__TO DO__: Please repeat each line below exactly, with no images in the copy.
** RECORDED INFORMATION follows **
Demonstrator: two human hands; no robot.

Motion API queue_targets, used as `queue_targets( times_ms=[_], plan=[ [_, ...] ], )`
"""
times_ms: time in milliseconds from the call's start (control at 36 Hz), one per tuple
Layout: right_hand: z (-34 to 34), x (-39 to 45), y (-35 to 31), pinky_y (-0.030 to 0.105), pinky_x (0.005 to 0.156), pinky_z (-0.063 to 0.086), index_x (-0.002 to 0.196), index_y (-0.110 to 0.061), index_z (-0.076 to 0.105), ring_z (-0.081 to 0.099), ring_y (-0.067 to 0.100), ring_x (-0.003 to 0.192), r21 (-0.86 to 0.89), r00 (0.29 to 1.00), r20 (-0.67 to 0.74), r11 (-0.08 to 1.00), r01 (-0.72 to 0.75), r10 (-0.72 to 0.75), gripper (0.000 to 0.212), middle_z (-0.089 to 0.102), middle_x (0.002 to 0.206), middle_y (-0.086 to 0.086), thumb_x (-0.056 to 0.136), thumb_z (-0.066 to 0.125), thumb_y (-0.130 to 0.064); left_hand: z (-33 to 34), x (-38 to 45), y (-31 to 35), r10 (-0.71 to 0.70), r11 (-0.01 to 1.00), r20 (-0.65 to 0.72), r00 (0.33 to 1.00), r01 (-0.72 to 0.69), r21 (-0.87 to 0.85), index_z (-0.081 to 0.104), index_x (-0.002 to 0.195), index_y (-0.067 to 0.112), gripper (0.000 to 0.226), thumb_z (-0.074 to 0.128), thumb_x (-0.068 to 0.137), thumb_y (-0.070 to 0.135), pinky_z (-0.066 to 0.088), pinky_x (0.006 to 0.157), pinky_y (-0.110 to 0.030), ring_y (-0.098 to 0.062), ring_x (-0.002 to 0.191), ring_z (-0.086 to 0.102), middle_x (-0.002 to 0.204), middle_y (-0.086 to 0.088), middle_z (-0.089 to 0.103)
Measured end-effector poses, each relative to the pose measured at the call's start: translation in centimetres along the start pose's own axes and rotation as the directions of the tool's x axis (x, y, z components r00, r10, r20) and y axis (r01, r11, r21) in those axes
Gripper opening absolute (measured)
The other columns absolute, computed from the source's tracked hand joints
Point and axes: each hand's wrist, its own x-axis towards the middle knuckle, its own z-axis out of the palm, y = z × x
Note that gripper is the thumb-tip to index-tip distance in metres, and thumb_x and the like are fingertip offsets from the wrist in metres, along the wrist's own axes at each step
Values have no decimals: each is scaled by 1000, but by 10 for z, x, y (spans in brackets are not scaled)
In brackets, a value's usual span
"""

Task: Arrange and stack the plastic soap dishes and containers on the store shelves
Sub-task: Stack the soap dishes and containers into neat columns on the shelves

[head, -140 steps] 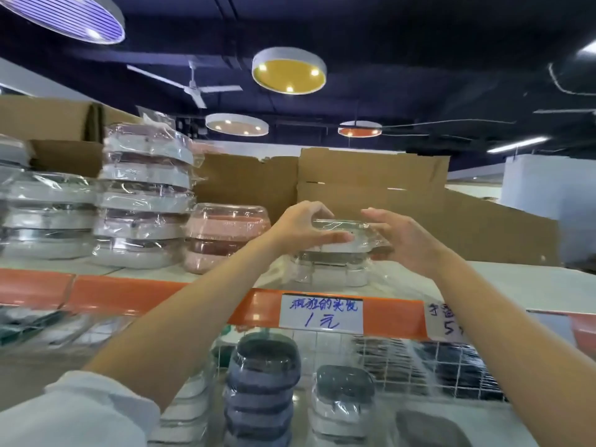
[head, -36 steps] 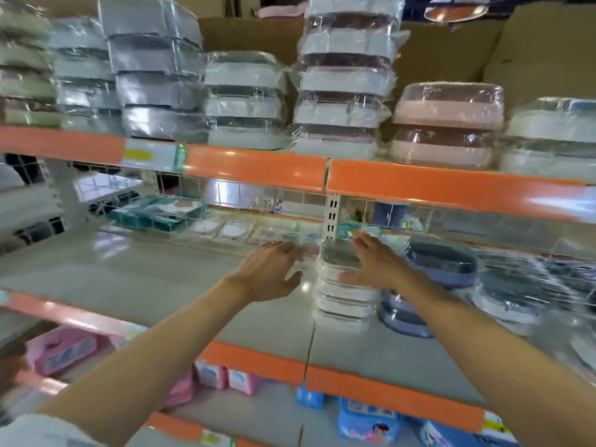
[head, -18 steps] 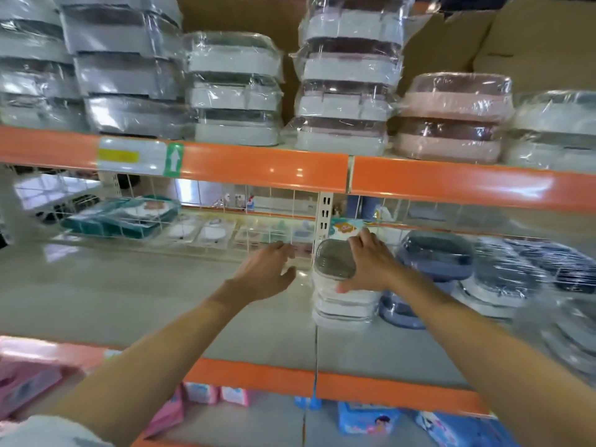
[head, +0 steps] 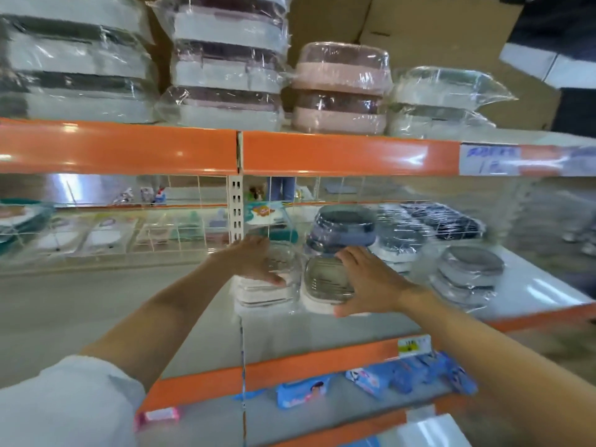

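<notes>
Left hand (head: 254, 259) spread flat on a wrapped white dish (head: 263, 290), right hand (head: 367, 282) cupping a grey-lidded dish (head: 325, 282) beside it, middle shelf (head: 290, 330), blue stack (head: 343, 229) behind.

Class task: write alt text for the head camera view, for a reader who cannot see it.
Two bare hands rest on wrapped soap dishes on a middle store shelf: the left hand on a white stack, the right hand on a grey-lidded dish. More wrapped stacks fill the orange-edged shelf above.

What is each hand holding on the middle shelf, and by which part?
Left hand rests on the top of a wrapped soap dish stack; right hand grips the right side of the neighbouring soap dish.
</notes>
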Motion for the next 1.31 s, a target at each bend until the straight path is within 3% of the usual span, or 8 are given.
queue_targets(
  times_ms=[83, 194, 444, 639, 750, 889, 1167, 1306],
  plan=[
    [-1, -9, 9, 33, 107, 30, 136, -7, 34, 34, 22, 126, -7, 1000, 6, 1000, -17, 17, 96, 36, 134, 6, 66, 74, -58, 4, 7, 2, -62, 989, -7, 998, 63, 135, 31, 140, 9, 100, 69, 68, 67, 36, 106, -38, -28, 127, 40, 142, -11, 39],
    [-4, -19, 17, 33, 111, 26, 142, -9, 26, 27, 21, 132, 0, 999, 28, 1000, -27, 27, 101, 30, 141, 6, 67, 73, -58, 4, 1, 13, -72, 977, -128, 989, 96, 190, 36, 137, 8, 95, 70, 69, 65, 34, 104, -37, -27, 124, 40, 138, -12, 40],
    [-12, -56, 38, 32, 117, 10, 152, -12, 2, 1, 23, 146, 41, 997, 79, 999, -6, 3, 113, 2, 159, 5, 73, 69, -58, 0, -41, 51, -92, 991, -306, 948, 117, 64, 41, 137, 14, 98, 73, 60, 66, 32, 100, -35, -23, 120, 35, 127, -6, 40],
    [-30, -115, 58, 30, 114, 17, 149, -11, 16, 16, 22, 141, 107, 995, -58, 990, 89, -83, 106, 20, 152, 5, 71, 73, -54, -8, -81, 108, -131, 988, -274, 953, 149, 46, 29, 146, 18, 103, 72, 65, 66, 23, 114, -43, -27, 138, 19, 149, -4, 25],
    [-46, -154, 75, 27, 110, 23, 145, -10, 24, 27, 21, 132, 106, 982, -129, 982, 155, -141, 101, 31, 143, 4, 70, 75, -54, -17, -107, 147, -125, 992, -335, 934, 122, -32, 34, 144, 24, 119, 55, 43, 83, 29, 110, -49, -26, 135, 28, 146, 0, 33],
    [-73, -188, 97, 29, 106, 29, 135, -8, 34, 32, 21, 124, 74, 964, -202, 979, 189, -171, 91, 38, 133, 5, 69, 74, -57, -39, -129, 202, -62, 995, -386, 920, 88, 50, 30, 145, 15, 105, 70, 64, 69, 21, 115, -49, -30, 138, 25, 148, -3, 31],
    [-147, -209, 133, 32, 107, 27, 139, -11, 34, 33, 19, 121, 159, 897, -419, 962, 223, -138, 115, 39, 131, 3, 49, 68, -75, -127, -162, 275, -7, 996, -605, 796, 59, 66, 33, 144, 19, 115, 70, 52, 78, 17, 114, -44, -28, 137, 24, 147, -4, 34],
    [-182, -192, 146, 40, 107, 29, 141, -14, 30, 32, 20, 122, 145, 862, -498, 971, 192, -96, 108, 36, 132, 2, 59, 72, -69, -169, -154, 281, -1, 997, -657, 754, 55, 62, 35, 142, 19, 114, 66, 51, 79, 22, 109, -39, -23, 125, 29, 135, -1, 39]
  ],
)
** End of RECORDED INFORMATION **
__SOLUTION__:
Demonstrator: two human hands; no robot.

Motion API queue_targets, used as `queue_targets( times_ms=[_], plan=[ [_, ...] ], )`
"""
times_ms: time in milliseconds from the call's start (control at 36 Hz), one per tuple
Layout: right_hand: z (-34 to 34), x (-39 to 45), y (-35 to 31), pinky_y (-0.030 to 0.105), pinky_x (0.005 to 0.156), pinky_z (-0.063 to 0.086), index_x (-0.002 to 0.196), index_y (-0.110 to 0.061), index_z (-0.076 to 0.105), ring_z (-0.081 to 0.099), ring_y (-0.067 to 0.100), ring_x (-0.003 to 0.192), r21 (-0.86 to 0.89), r00 (0.29 to 1.00), r20 (-0.67 to 0.74), r11 (-0.08 to 1.00), r01 (-0.72 to 0.75), r10 (-0.72 to 0.75), gripper (0.000 to 0.212), middle_z (-0.089 to 0.102), middle_x (0.002 to 0.206), middle_y (-0.086 to 0.086), thumb_x (-0.056 to 0.136), thumb_z (-0.066 to 0.125), thumb_y (-0.130 to 0.064); left_hand: z (-33 to 34), x (-38 to 45), y (-31 to 35), r10 (-0.71 to 0.70), r11 (-0.01 to 1.00), r20 (-0.65 to 0.72), r00 (0.33 to 1.00), r01 (-0.72 to 0.69), r21 (-0.87 to 0.85), index_z (-0.081 to 0.104), index_x (-0.002 to 0.195), index_y (-0.067 to 0.112), gripper (0.000 to 0.226), thumb_z (-0.074 to 0.128), thumb_x (-0.068 to 0.137), thumb_y (-0.070 to 0.135), pinky_z (-0.066 to 0.088), pinky_x (0.006 to 0.157), pinky_y (-0.110 to 0.030), ring_y (-0.098 to 0.062), ring_x (-0.002 to 0.191), ring_z (-0.086 to 0.102), middle_x (-0.002 to 0.204), middle_y (-0.086 to 0.088), middle_z (-0.089 to 0.103)
Measured end-effector poses, each relative to the pose measured at the call's start: translation in centimetres along the start pose's own axes and rotation as the directions of the tool's x axis (x, y, z components r00, r10, r20) and y axis (r01, r11, r21) in those axes
Gripper opening absolute (measured)
The other columns absolute, computed from the source's tracked hand joints
Point and axes: each hand's wrist, its own x-axis towards the middle knuckle, its own z-axis out of the palm, y = z × x
Note that gripper is the thumb-tip to index-tip distance in metres, and thumb_x and the like are fingertip offsets from the wrist in metres, along the wrist's own axes at each step
Values have no decimals: each is scaled by 1000, but by 10 for z, x, y (spans in brackets are not scaled)
In brackets, a value's usual span
"""

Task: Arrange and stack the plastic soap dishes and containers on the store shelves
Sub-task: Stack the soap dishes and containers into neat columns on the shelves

[head, -140 steps] 
[head, -36 steps] 
[head, -18 steps] 
[head, +0 steps] 

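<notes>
Left hand (head: 254, 259) spread flat on a wrapped white dish (head: 263, 290), right hand (head: 367, 282) cupping a grey-lidded dish (head: 325, 282) beside it, middle shelf (head: 290, 330), blue stack (head: 343, 229) behind.

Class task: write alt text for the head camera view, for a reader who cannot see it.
Two bare hands rest on wrapped soap dishes on a middle store shelf: the left hand on a white stack, the right hand on a grey-lidded dish. More wrapped stacks fill the orange-edged shelf above.

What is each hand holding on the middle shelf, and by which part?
Left hand rests on the top of a wrapped soap dish stack; right hand grips the right side of the neighbouring soap dish.
</notes>
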Motion for the next 1.31 s, a target at each bend until the straight path is within 3% of the usual span, or 8 are given.
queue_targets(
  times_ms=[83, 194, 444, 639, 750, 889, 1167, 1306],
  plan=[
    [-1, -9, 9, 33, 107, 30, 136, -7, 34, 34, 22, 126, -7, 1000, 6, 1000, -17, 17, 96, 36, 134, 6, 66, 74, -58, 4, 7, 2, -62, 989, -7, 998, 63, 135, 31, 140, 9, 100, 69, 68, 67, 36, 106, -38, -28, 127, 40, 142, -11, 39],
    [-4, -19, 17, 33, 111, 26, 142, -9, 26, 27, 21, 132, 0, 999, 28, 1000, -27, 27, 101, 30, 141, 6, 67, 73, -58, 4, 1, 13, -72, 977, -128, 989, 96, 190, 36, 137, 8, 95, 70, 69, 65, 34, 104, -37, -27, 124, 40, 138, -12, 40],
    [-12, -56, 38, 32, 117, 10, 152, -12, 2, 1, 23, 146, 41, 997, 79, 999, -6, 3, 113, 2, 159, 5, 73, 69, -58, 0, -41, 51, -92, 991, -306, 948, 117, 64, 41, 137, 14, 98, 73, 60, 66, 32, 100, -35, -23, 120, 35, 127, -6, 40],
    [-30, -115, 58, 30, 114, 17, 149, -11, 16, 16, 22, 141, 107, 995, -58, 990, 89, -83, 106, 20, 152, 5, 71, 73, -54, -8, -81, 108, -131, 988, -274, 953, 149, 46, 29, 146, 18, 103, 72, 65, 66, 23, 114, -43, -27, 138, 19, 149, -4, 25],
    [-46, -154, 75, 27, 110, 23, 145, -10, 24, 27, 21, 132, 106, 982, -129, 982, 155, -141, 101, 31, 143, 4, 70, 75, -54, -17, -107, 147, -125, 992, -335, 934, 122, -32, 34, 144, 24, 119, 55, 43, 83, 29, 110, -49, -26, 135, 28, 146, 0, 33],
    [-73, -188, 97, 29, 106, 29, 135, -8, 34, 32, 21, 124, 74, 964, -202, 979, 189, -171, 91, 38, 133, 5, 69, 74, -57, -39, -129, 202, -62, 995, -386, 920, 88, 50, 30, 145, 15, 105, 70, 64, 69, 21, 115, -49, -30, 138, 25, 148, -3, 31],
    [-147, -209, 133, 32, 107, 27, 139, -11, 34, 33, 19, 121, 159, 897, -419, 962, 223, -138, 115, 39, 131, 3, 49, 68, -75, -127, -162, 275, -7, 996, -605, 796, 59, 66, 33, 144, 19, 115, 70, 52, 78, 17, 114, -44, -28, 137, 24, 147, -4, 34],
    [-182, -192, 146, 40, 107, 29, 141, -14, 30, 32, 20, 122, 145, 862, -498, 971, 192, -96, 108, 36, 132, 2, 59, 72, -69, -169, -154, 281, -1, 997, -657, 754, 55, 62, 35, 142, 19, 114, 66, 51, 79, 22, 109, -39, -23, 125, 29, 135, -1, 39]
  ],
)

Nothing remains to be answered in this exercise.